In the months leading up to the album’s release, Lopatin masterminded a kind of connect-the-dots Internet scavenger hunt for the Reddit sleuths in his fanbase to pore over. The same PDF document that introduces Ezra also introduces his favourite band, the equally enigmatic Kaoss Edge. A few superficial Google searches yield a Twitter account in their name, along with a website, a Soundcloud page, and a blog with entries dating back to the 90’s — all populated by unnerving bits of tangential content and stamped with 0PN branding. In effect, Lopatin was scattering previews of the record, be they sonic or aesthetic, across the web. And it is clear he knows how to manipulate the subliminal through planting just enough clues to permit connections, tenuous or not, to be made. It’s not often that a brand’s marketing reflects the material reality of the product being promoted, but GOD makes good on its hype. The record, like the PR surrounding it, will nurture speculative interpretations without ever accommodating linear conclusions.

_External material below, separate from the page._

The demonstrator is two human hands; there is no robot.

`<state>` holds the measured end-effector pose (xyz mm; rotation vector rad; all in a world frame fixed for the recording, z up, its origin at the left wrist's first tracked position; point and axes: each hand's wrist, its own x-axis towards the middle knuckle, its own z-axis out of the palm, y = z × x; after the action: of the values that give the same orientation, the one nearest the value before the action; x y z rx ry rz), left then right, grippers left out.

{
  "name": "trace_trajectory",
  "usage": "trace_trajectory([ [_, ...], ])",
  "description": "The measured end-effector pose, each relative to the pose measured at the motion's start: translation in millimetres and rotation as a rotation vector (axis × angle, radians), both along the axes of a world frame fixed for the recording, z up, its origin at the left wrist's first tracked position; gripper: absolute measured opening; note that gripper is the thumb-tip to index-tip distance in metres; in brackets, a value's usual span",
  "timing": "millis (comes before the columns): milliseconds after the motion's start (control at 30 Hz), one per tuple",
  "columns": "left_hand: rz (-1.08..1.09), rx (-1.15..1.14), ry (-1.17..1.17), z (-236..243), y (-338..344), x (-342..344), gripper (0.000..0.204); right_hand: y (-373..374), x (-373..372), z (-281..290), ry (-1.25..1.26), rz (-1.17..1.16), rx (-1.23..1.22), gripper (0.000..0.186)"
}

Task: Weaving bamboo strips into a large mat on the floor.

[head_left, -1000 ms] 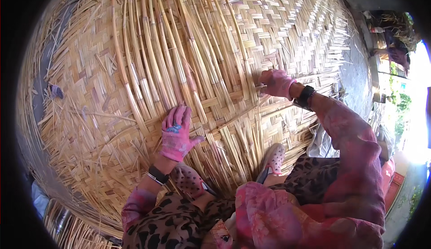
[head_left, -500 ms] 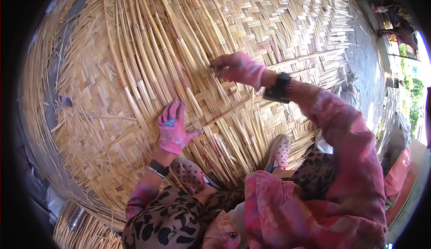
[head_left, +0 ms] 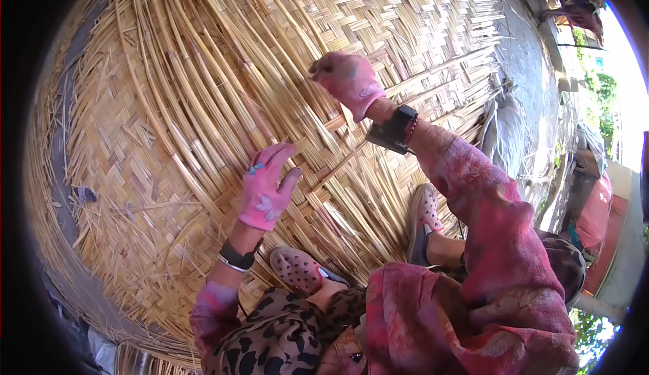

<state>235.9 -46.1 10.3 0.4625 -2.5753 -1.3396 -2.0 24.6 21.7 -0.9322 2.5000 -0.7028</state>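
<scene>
A large mat (head_left: 378, 10) of flattened, pale yellow reed strips lies beneath both hands. Many loose lengthwise strips (head_left: 203, 57) run from the far edge toward my feet, fanning over the woven part. My left hand (head_left: 265, 196), in a pink glove, rests on the near part of these strips, fingers stretched and thumb apart. Farther off and to the right, my right hand (head_left: 350, 81), also gloved in pink, has its fingers curled closed at a long reed strip (head_left: 297, 7) that reaches up to it. The fingertips are partly hidden.
My shoes (head_left: 297, 268) stand on the near part of the mat. Short reed scraps lie at its left. Grey ground (head_left: 531, 84) borders the right edge, with a pale plastic sheet (head_left: 506, 135) there. A red-pink cloth (head_left: 595, 213) hangs farther right.
The view has shifted, with the mat appearing farther left. My right hand has curled its fingers tighter at the strip. My left hand's fingers have swung rightward across the strips.
</scene>
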Motion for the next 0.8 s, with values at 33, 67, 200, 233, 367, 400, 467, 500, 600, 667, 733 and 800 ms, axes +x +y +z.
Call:
trace_trajectory([
  [33,-0.055,0.010,0.024,-4,2,-7,0.044,6,-6,-2,0.126,-0.015,-0.019,0.029],
  [67,-0.109,0.020,0.048,-10,4,-13,0.044,10,-10,-5,0.129,-0.020,-0.011,0.029],
  [200,-0.151,-0.187,0.014,-33,15,-42,0.051,34,-33,-26,-0.035,-0.035,0.284,0.033],
  [233,-0.178,-0.228,-0.051,-32,15,-46,0.055,35,-35,-28,-0.207,-0.086,0.196,0.034],
  [367,-0.244,-0.382,-0.186,-26,18,-70,0.051,38,-31,-25,-0.365,-0.165,0.156,0.035],
  [400,-0.244,-0.382,-0.190,-29,14,-71,0.051,37,-29,-21,-0.357,-0.172,0.177,0.035],
  [467,-0.246,-0.276,-0.084,-34,6,-76,0.043,43,-35,-21,-0.332,-0.185,0.197,0.035],
  [500,-0.244,-0.279,-0.079,-35,3,-73,0.043,47,-37,-22,-0.364,0.060,0.141,0.045],
  [600,-0.064,-0.010,0.039,-30,7,-67,0.033,53,-39,-22,-0.410,0.281,0.147,0.054],
  [667,0.205,0.237,0.129,-26,13,-63,0.029,60,-39,-33,-0.423,0.026,0.173,0.025],
  [733,0.267,0.309,0.055,-26,11,-59,0.037,51,-33,-39,-0.314,0.101,0.247,0.023],
  [800,0.301,0.515,-0.056,-42,-3,-56,0.045,27,-8,-10,-0.016,-0.177,0.270,0.030],
])
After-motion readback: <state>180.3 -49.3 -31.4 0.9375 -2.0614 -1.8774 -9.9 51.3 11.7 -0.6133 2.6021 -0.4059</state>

On “Intro” Lopatin warps what were likely human voices until they sound like some kind of remix of Linda Blair’s most perverse Exorcist outbursts. It’s an early assertion of the power of the machine to communicate with the same degree of nuance as the human voice. Ezra is immortalised on a track of the same name, which features a deranged oscillation between lush, syncopated synth pulses — think Flying Lotus — and blistering 8-bit seizures; needless to say, uniformity is in short supply. In light of this discord, it’s almost difficult to recall the smooth textures of Lopatin’s early ambient releases — gone are any vestiges of drone or one-time contemporaries like Emeralds and Tim Hecker. Now, instead of draping expansive tones over an existing theme, he ensures that divergent phrases collide to produce an uneasy, mechanised euphoria. The noise he has been infusing his most recent work with has finally subsumed his other sensibilities. Even “Sticky Drama”, with its markedly melancholy piano sample, soon rests on a precariously auto-tuned platform before degenerating once more into vital, pulsating rhythms. Lopatin is toying with the sonic equivalent of shrapnel, though he controls the radius of the blast and the timbre of the fallout.

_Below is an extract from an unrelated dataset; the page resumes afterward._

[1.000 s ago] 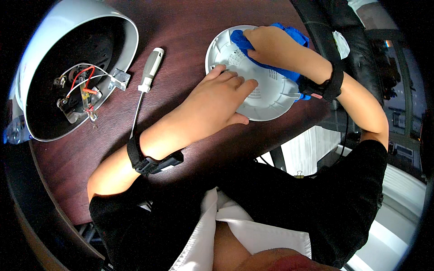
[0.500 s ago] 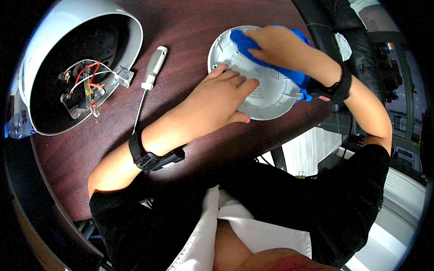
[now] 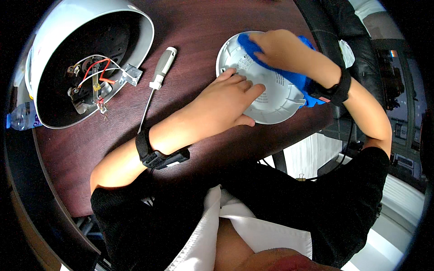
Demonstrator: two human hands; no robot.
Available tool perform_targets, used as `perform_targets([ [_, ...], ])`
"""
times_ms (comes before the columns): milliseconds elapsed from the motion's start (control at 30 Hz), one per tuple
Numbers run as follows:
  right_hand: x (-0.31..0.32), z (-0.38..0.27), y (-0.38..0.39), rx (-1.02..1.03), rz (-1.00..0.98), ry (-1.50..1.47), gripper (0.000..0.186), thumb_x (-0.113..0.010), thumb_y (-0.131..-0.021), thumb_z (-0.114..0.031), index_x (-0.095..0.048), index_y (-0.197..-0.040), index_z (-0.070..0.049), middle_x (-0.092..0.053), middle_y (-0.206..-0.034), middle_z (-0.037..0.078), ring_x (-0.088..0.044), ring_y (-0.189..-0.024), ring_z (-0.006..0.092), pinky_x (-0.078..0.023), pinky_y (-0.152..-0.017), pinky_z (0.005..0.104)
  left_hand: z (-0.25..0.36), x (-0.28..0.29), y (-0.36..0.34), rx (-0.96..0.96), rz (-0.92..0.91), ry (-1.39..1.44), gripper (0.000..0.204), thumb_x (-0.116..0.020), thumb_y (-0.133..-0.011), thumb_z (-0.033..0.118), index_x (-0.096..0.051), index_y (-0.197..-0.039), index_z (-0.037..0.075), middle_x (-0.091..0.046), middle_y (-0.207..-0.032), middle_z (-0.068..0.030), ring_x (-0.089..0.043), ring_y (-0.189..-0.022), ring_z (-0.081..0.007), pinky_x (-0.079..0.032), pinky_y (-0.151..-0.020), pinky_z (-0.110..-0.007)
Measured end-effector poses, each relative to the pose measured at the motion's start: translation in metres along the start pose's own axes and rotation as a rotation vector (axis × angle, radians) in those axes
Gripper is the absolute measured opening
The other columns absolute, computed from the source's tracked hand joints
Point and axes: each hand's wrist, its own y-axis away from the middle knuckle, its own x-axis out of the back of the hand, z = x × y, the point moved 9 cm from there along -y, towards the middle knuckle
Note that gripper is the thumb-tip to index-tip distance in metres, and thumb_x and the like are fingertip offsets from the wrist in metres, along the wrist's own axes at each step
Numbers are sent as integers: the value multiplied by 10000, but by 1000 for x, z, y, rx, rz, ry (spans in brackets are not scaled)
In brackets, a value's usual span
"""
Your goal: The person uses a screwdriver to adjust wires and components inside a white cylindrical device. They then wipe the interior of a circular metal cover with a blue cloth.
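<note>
A round white plastic cover [image 3: 271, 108], with slotted vents and a ribbed rim, lies hollow side up on the table. My left hand [image 3: 226, 99] holds its near-left rim, fingers curled over the edge and inside, thumb low by the outer edge. In my right hand [image 3: 289, 52] is a bunched blue cloth [image 3: 296, 81], pressed against the inside of the cover at its far side. The right fingertips are partly hidden and a little blurred. Part of the cloth hangs over the cover's right rim.
A screwdriver [image 3: 163, 67] with a grey-white handle lies left of the cover. Farther left, a large white rounded housing [image 3: 86, 20] rests on its side, wires [image 3: 106, 70] and metal parts showing inside. A plastic bottle [image 3: 21, 117] is behind it. A black chair [image 3: 337, 27] stands right.
The view has shifted slightly, so the table things appear a little farther right. My right hand still presses the cloth in the cover, and my left keeps its place on the rim.
</note>
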Motion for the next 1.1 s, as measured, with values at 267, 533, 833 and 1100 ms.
perform_targets([
  [267,-7,-36,-4,289,-90,108,310,-690,-748,-102,-643,-1052,-67,-647,-860,107,-658,-749,271,-531,-650,360,0,-1,-1,-7,-7,-24,615,-723,-744,288,-502,-1231,-16,-578,-1161,-218,-517,-1139,-362,-333,-1040,-442],
  [533,6,-50,-4,332,-32,127,334,-703,-699,-52,-656,-1026,-104,-651,-923,93,-669,-808,272,-540,-683,355,0,-2,1,-5,-42,-48,645,-702,-765,315,-464,-1273,-4,-572,-1177,-217,-504,-1166,-362,-318,-1063,-453],
  [833,-9,-25,-1,204,-67,179,369,-693,-704,-16,-652,-1059,-109,-657,-968,101,-669,-819,263,-536,-704,339,2,-2,-1,-15,-23,-43,632,-696,-771,324,-470,-1260,-5,-568,-1178,-215,-502,-1167,-364,-305,-1071,-460],
  [1100,-3,-45,2,353,-48,-22,424,-711,-676,-37,-634,-1086,-113,-602,-915,55,-628,-770,239,-508,-647,331,-1,-2,0,-19,-23,-20,640,-700,-764,321,-470,-1261,-11,-572,-1167,-212,-505,-1155,-359,-323,-1054,-447],
])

The only language we have to talk about Garden of Delete is that which has already been articulated: the long-standing constraints of melody and harmony, tempo and time signature. There isn’t sufficient jargon to encapsulate the sound of a computer mimicking a machine; something about the intangibility of the noises Lopatin engineers eludes written representation. “Mutant Standard” is about about as emotive as an automated assembly line, and even in moments of affective clarity — particularly those on the second half of the album—GOD is constantly threatening to dissolve into amorphous techno-anarchy. However, Lopatin does offer opportunities for listeners to satiate sensitised ears with nonviolent sounds — “Child of Rage” is haunting without being threatening, and the ethereal synth swells of “Freaky Eyes” act as a primer for the respective organ and noise interludes that follow.

Regardless, GOD isn’t about sensory pleasure. It’s about sensory gluttony, auditory overload, and revelling in the difficulty of its pacing. So yes, it can be readily interpreted as some sort of meditation on the disjointedness that characterises modernity or an exercise in one’s tolerance of chaos. But It isn’t so much an album as a junk shop: that proverbial collection of oddities whose perceived value reflects more about the patron than it does the owner who placed them there, whatever his motivation.